## PROBLEM DESCRIPTION
Scan the data below. Pull out each line where "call" occurs.

Collection entries:
____

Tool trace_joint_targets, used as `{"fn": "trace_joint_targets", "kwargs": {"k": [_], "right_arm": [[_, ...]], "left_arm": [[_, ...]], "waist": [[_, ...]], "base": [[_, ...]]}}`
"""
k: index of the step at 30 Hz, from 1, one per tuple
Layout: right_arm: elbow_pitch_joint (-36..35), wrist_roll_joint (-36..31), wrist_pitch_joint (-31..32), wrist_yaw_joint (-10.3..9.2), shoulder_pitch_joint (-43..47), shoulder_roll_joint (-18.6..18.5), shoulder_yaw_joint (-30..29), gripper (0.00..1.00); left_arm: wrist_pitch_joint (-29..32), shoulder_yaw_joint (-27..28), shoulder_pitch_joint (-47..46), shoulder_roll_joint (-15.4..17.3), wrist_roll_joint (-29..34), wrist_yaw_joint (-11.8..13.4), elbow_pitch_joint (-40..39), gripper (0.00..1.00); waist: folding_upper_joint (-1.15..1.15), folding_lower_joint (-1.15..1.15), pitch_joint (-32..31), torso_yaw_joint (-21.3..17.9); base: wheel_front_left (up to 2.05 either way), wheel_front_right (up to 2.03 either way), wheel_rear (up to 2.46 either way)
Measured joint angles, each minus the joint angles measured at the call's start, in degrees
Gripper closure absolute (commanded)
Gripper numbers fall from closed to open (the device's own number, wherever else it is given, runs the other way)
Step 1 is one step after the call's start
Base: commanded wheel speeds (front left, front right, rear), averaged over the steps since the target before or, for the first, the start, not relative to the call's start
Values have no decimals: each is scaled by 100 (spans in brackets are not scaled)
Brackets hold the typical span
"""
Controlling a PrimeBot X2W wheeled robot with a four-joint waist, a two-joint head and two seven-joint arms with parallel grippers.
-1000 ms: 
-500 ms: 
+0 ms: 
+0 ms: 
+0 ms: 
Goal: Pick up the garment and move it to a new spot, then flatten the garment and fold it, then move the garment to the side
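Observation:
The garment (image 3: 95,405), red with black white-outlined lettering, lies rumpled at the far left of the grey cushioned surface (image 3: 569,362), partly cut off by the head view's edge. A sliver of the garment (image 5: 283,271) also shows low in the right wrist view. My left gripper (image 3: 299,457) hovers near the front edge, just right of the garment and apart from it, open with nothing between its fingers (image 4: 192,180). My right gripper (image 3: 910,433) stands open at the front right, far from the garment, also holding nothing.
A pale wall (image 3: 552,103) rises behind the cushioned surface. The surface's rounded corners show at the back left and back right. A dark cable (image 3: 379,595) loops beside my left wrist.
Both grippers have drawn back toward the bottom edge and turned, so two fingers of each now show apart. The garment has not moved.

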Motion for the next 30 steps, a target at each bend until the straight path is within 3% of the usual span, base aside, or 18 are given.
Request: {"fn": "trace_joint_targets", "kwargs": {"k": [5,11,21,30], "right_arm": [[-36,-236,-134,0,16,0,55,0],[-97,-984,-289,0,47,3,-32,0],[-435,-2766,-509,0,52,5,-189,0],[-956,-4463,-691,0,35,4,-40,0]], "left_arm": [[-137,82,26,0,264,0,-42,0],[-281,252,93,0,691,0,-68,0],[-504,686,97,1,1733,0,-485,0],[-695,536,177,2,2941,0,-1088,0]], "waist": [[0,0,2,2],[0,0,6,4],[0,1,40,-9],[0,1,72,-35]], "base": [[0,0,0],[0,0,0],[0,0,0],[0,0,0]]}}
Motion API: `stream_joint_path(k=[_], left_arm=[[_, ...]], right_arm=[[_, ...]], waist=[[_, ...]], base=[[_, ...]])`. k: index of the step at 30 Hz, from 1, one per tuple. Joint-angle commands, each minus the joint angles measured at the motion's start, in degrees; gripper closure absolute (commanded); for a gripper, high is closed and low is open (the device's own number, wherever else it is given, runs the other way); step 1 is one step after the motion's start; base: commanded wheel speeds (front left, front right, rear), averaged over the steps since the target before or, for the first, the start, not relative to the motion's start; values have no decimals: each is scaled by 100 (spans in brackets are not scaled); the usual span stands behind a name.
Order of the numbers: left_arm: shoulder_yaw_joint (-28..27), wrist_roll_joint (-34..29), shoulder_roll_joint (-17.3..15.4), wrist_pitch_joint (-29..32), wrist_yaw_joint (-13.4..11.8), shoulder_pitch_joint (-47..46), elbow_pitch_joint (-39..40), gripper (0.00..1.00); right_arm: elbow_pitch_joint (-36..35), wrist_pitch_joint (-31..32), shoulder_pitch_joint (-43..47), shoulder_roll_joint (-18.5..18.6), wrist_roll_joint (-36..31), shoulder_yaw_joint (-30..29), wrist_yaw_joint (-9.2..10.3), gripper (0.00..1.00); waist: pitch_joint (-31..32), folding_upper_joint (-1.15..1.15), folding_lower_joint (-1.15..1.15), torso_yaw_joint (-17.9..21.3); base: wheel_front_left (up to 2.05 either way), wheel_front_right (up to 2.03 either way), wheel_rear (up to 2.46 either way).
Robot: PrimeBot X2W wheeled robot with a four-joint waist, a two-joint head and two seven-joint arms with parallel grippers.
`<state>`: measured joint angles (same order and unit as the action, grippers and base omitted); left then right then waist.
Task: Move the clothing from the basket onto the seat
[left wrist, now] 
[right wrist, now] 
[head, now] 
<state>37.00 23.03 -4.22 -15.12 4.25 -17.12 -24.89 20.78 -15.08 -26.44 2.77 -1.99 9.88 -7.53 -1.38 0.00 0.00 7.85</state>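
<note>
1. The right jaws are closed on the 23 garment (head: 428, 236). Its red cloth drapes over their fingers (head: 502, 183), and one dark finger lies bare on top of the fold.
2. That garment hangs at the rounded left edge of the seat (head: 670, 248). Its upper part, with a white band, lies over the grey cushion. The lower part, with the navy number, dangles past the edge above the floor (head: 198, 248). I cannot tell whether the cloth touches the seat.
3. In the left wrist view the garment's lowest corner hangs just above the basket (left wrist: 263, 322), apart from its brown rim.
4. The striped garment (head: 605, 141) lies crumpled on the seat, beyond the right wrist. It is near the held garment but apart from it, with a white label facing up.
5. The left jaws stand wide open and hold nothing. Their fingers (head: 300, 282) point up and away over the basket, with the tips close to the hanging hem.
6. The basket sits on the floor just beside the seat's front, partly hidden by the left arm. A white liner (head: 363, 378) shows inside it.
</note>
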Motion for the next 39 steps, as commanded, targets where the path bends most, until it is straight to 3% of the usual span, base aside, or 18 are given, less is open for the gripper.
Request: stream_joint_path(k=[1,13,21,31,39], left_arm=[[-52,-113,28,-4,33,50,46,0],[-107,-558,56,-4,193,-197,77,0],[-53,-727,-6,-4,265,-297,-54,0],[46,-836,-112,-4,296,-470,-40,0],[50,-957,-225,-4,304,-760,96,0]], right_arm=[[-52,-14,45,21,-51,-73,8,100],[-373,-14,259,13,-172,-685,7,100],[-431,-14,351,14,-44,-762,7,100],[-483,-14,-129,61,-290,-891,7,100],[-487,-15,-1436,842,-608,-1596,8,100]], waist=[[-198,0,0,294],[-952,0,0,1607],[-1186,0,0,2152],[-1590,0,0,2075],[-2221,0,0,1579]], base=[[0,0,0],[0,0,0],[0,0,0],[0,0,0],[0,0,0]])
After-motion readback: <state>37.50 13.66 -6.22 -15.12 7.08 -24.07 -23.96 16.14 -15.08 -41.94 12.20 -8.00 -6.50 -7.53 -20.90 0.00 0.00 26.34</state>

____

## RESPONSE AREA
Measured joint angles, each minus the joint angles measured at the call's start, in degrees
Step 1 is one step after the call's start
Base: commanded wheel speeds (front left, front right, rear), averaged over the steps since the target before or, for the first, the start, not relative to the call's start

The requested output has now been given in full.